The long term cost to our children hearing or even perceiving this blame (children are much more perceptive that we give them credit for) is growing up with a feeling of shame. The definition for shame is this – You didn’t just MAKE a mistake, you ARE a mistake. That is a huge weight to try and shed off once it is internalized.
Making a change is possible! It’s time to stop the blame game and move toward what you want:
- Be prepared – Set out what you need the night before.
- Set a timer for yourself so you know when to start a task with time to complete (like leaving the house), or have your morning alarm go off 30 minutes early.
- Ask for support – You don’t need to be a hero to everyone! Try sharing childcare with a friend to give you a few hours of alone time to work.
- Decide what you really want – If you could dream up your days, what would they look like? Get clear on the actual structure you need and put a plan in place to create as much or all of that vision.
- Be realistic – Set your goals based on what is possible now and make a plan to create the rest. Raising children requires time and flexibility.
- Don’t multi-task! Pretending to be present to your child while also talking on the phone and typing is ridiculous, and the fastest way to look track of time. Use the timer to spend focus time with your child, then again to have small amounts of focus work time (depending on the age and needs of your child).

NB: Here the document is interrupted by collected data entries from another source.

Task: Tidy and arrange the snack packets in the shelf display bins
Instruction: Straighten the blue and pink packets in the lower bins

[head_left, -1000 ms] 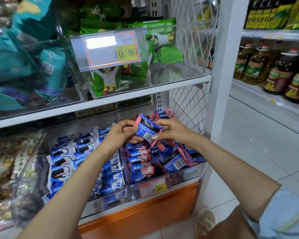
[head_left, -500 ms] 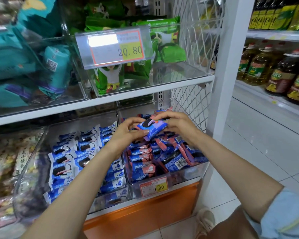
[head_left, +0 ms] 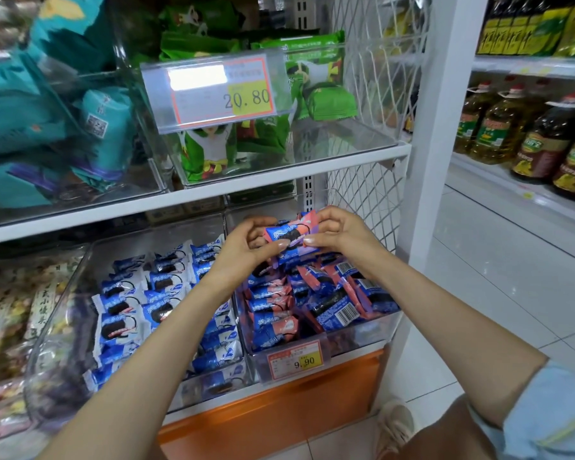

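I see both hands raised over the back part of the clear bin (head_left: 356,336) at the right end of the lower shelf. Between them they hold one pink-and-blue cookie packet (head_left: 291,232). The left hand (head_left: 246,247) pinches the left end of this packet with thumb and curled fingers, and the right hand (head_left: 342,234) pinches the right end in the same way. The packet lies almost level, with its right end a little higher. It is close above the pile in the bin, and I cannot tell whether it touches the packets under it.

The bin under the hands is full of the same pink-and-blue packets (head_left: 273,307). The ones at its left side stand in a neat row, and those at the right lie crossed, some with the barcode up. On the front wall of the bin sits a price tag reading 9.90 (head_left: 294,360).

Just beside it on the left is a second clear bin (head_left: 63,327) with blue-and-white cookie packets (head_left: 123,307) in rows. On the upper shelf I see a bin of green packets (head_left: 210,151) behind a price tag reading 20.80 (head_left: 213,91), and teal bags (head_left: 24,127) to the left of it. A white wire mesh panel (head_left: 372,200) closes the right side of the shelf. Well apart, on the far right, stand bottles of cooking oil (head_left: 498,127).
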Available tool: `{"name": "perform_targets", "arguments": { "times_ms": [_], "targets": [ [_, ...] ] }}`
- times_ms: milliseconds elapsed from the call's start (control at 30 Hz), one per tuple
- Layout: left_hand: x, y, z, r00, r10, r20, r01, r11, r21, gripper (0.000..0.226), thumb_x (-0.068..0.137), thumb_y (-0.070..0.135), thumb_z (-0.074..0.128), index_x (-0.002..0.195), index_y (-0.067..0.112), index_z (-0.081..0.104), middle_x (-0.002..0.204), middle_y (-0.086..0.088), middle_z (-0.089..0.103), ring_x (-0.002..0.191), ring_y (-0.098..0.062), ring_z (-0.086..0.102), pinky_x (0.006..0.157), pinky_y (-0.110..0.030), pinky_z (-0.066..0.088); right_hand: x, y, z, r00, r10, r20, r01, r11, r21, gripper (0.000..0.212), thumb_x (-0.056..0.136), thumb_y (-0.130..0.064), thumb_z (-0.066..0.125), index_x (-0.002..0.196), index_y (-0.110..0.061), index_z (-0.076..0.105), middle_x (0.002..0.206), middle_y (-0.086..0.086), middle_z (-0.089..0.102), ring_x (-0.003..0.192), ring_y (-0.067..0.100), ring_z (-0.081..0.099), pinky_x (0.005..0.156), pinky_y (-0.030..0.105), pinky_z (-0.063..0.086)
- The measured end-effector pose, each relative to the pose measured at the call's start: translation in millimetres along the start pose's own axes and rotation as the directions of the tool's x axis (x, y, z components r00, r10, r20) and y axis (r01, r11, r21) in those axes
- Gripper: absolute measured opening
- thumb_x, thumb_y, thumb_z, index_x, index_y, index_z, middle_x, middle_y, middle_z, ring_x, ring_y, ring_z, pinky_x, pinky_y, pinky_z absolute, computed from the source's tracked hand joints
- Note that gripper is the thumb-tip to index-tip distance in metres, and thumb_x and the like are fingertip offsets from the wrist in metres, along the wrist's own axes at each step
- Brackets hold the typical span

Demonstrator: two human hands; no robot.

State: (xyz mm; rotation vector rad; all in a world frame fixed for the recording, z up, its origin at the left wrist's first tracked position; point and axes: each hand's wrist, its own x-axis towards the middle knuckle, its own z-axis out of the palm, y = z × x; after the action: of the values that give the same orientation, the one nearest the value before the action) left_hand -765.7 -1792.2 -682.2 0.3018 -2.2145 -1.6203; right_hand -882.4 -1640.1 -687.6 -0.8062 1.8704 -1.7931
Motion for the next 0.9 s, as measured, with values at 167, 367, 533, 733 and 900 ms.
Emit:
{"name": "perform_targets", "arguments": {
  "times_ms": [167,367,533,733,900],
  "targets": [
    [11.8,-0.5,0.2,1.0,0.03,-0.004,-0.027,0.94,0.339,0.042,0.075,0.027,0.076,0.113,0.019,0.06,0.11,-0.002,0.065,0.083,-0.025,0.067,0.084,-0.039,0.053,2.6,-0.9,3.6,0.995,-0.043,-0.089,0.044,0.999,0.008,0.029,0.071,0.013,0.072,0.075,-0.009,0.052,0.058,-0.003,0.065,0.054,0.002,0.064,0.051,0.012,0.048],
    [38.3,-5.6,8.2,0.999,0.03,-0.016,-0.014,0.797,0.604,0.044,0.081,0.032,0.071,0.117,0.013,0.055,0.11,0.001,0.06,0.099,-0.018,0.057,0.079,-0.026,0.043,7.5,6.0,-5.3,0.974,-0.145,-0.172,0.099,0.963,-0.249,0.025,0.083,-0.002,0.067,0.103,-0.01,0.056,0.102,0.006,0.062,0.081,0.009,0.058,0.076,0.019,0.049],
    [61.2,-17.7,26.8,0.985,0.012,0.169,-0.131,0.69,0.712,0.044,0.084,0.025,0.068,0.123,0.016,0.05,0.119,-0.006,0.059,0.107,-0.023,0.055,0.074,-0.023,0.036,0.1,17.3,-20.9,0.979,-0.134,-0.153,0.066,0.92,-0.386,0.017,0.084,0.0,0.063,0.099,-0.009,0.064,0.097,0.003,0.061,0.073,0.0,0.05,0.065,0.003,0.041],
    [77.1,-34.3,27.2,0.966,-0.056,0.254,-0.198,0.471,0.859,0.044,0.083,0.035,0.067,0.123,0.022,0.054,0.122,-0.004,0.055,0.11,-0.022,0.051,0.082,-0.028,0.04,-4.7,19.7,-30.7,0.986,-0.105,-0.126,0.046,0.913,-0.406,0.013,0.085,-0.005,0.065,0.093,-0.016,0.064,0.1,0.005,0.065,0.073,0.003,0.053,0.064,0.008,0.042],
    [82.1,-34.1,26.3,0.92,-0.125,0.37,-0.299,0.384,0.873,0.04,0.081,0.035,0.07,0.116,0.021,0.057,0.112,-0.001,0.06,0.1,-0.019,0.054,0.079,-0.029,0.043,-5.5,19.9,-32.2,0.99,-0.104,-0.099,0.054,0.91,-0.411,0.013,0.086,-0.005,0.064,0.095,-0.014,0.065,0.096,0.003,0.064,0.068,0.0,0.051,0.062,0.004,0.042]
  ]
}}
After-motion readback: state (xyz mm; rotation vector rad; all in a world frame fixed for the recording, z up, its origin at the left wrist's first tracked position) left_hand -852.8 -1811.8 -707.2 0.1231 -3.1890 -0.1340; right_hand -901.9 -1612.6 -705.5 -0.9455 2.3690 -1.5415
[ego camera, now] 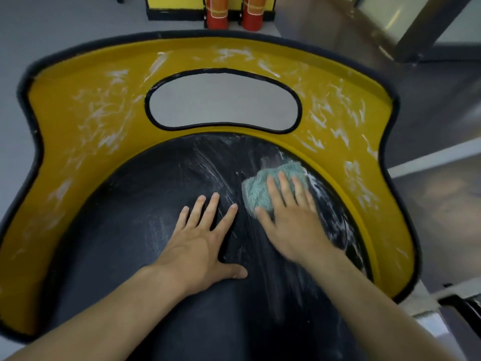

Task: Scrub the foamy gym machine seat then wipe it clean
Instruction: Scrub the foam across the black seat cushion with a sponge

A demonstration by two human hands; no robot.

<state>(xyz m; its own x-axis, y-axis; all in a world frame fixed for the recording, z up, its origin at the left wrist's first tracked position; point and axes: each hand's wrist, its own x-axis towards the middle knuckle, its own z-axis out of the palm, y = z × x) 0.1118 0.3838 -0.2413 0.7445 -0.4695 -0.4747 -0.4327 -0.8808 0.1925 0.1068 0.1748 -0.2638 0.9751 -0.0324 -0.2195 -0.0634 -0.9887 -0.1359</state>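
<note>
The black seat pad point(145, 230) fills the middle of the head view, streaked with white foam toward its far right side. A yellow shell point(86, 108) with a dark rim curves around it, smeared with foam, and has an oval cutout point(223, 100) at the back. My right hand point(289, 217) presses flat on a light green cloth point(260, 188) at the pad's far right; the fingers cover much of the cloth. My left hand point(205, 243) lies flat on the pad beside it, fingers spread, holding nothing.
Two red cylinders point(217, 11) stand on the grey floor beyond the seat, in front of a yellow and black panel point(174, 6). A dark metal frame point(426, 24) rises at the top right. A black and white part point(463, 306) sits at the right edge.
</note>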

- Communicate with your children – Even at 18-months-old your child understands much more than you think. Tell them what your timer means and what they can expect from you. Children catch on quickly and will go with the plan as long as they understand when they get 100% of you.
You do not like being blamed for something you know was not your fault, and neither do your children. It’s time to own up to your results and use the tips listed above to start the change them.
I started telling my children that being late was my fault and not theirs, based on my poor planning. I still let them know when I was frustrated, and made very clear it was about me and not them.
When you own your successes AND your failures, you have more to celebrate and greater learning to move forward with. Set bigger goals and get more efficient work done ‘during school hours’. Best of all your children know they are not the reason for my failure, and a huge part of my success as a mompreneur.